Directions for this task
Show all lines from the material that carry the word "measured".
___ Input data ___
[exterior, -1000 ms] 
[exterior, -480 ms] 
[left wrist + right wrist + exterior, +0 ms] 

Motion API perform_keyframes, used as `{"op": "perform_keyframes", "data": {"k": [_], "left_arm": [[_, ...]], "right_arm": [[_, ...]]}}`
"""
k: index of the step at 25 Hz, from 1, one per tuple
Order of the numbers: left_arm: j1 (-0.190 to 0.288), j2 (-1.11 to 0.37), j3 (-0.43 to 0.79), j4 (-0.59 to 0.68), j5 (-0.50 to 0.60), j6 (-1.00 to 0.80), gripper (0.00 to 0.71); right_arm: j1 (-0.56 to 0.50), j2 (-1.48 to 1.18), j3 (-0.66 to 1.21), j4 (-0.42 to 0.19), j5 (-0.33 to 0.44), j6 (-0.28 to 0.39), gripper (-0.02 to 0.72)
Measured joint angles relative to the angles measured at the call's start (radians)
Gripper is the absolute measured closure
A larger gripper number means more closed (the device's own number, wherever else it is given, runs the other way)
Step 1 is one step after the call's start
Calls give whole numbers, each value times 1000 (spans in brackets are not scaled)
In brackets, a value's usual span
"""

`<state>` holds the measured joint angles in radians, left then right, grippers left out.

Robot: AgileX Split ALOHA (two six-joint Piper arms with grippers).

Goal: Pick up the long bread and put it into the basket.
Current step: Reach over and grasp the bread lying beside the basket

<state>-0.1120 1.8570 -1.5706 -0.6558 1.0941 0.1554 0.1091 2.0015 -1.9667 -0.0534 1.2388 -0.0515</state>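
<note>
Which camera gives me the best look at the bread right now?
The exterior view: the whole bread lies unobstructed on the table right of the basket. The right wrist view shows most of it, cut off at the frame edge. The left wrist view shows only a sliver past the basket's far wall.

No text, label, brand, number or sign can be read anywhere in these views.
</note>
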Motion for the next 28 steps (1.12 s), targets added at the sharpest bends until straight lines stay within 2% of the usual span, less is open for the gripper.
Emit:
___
Answer space
Measured joint angles relative to the angles measured at the call's start (radians)
Gripper is the absolute measured closure
`<state>` holds the measured joint angles in radians, left then right, grippers left out.

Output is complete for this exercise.